A: The appropriate concentration should be determined according to the requirements of subsequent experiments. For example, single-nucleus transcriptome sequencing usually requires a nucleus concentration of 1000-5000 cells/μL. The concentration can be determined by counting with a cell counter. If the concentration is too high, an appropriate amount of post-suspension can be added for dilution. After each addition, the solution should be fully mixed and recounted until the target concentration is reached. If the concentration is too low, the suspension can be centrifuged at 300×g at 4°C for 5 minutes, part of the supernatant can be discarded, and then a small amount of post-suspension can be used to resuspend the precipitate to increase the concentration.

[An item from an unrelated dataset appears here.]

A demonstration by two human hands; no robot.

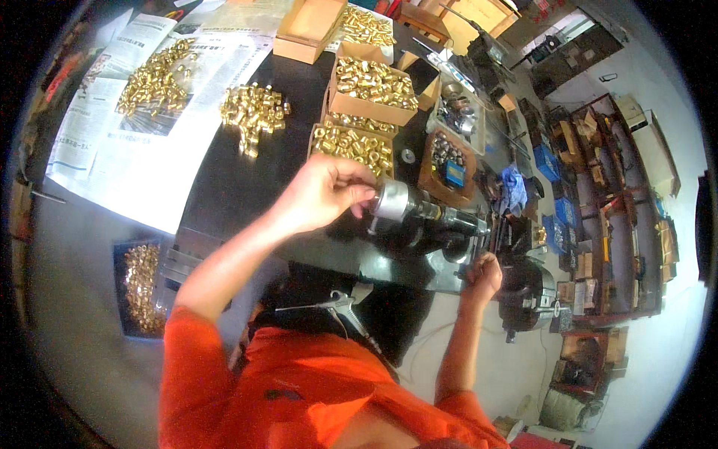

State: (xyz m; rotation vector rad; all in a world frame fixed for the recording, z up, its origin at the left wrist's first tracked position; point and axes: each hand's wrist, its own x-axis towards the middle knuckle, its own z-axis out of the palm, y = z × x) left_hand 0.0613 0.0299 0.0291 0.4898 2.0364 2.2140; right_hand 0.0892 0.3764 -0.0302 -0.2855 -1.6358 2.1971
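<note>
right hand (pixel 485 273) is closed on a dark machine lever at the bench edge while left hand (pixel 323 193) pinches the silver chuck (pixel 392 200) just beyond, where fingers could get caught if it spins, brass nuts (pixel 353 147) boxed behind.

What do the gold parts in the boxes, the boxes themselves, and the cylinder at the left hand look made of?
Gold parts: likely brass, a shiny yellow metal with bright glints. Boxes: brown cardboard, matte, with folded flaps. Cylinder at the left hand: probably steel or aluminium, silver-grey with a dull sheen.
</note>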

10. Q: If reagents or samples are accidentally contaminated during the experiment, what remedial measures are available? If remediation is not possible, is it necessary to repurchase the kit?

A: If there is obvious contamination inside the samples or reagents (such as turbidity, peculiar smell), there are no effective remedial measures, and the contaminated samples and reagents must be discarded. If the contaminated reagent is a key component of the kit and cannot be replaced, it is necessary to repurchase the kit to avoid the impact of contamination on experimental results and the failure of the experiment.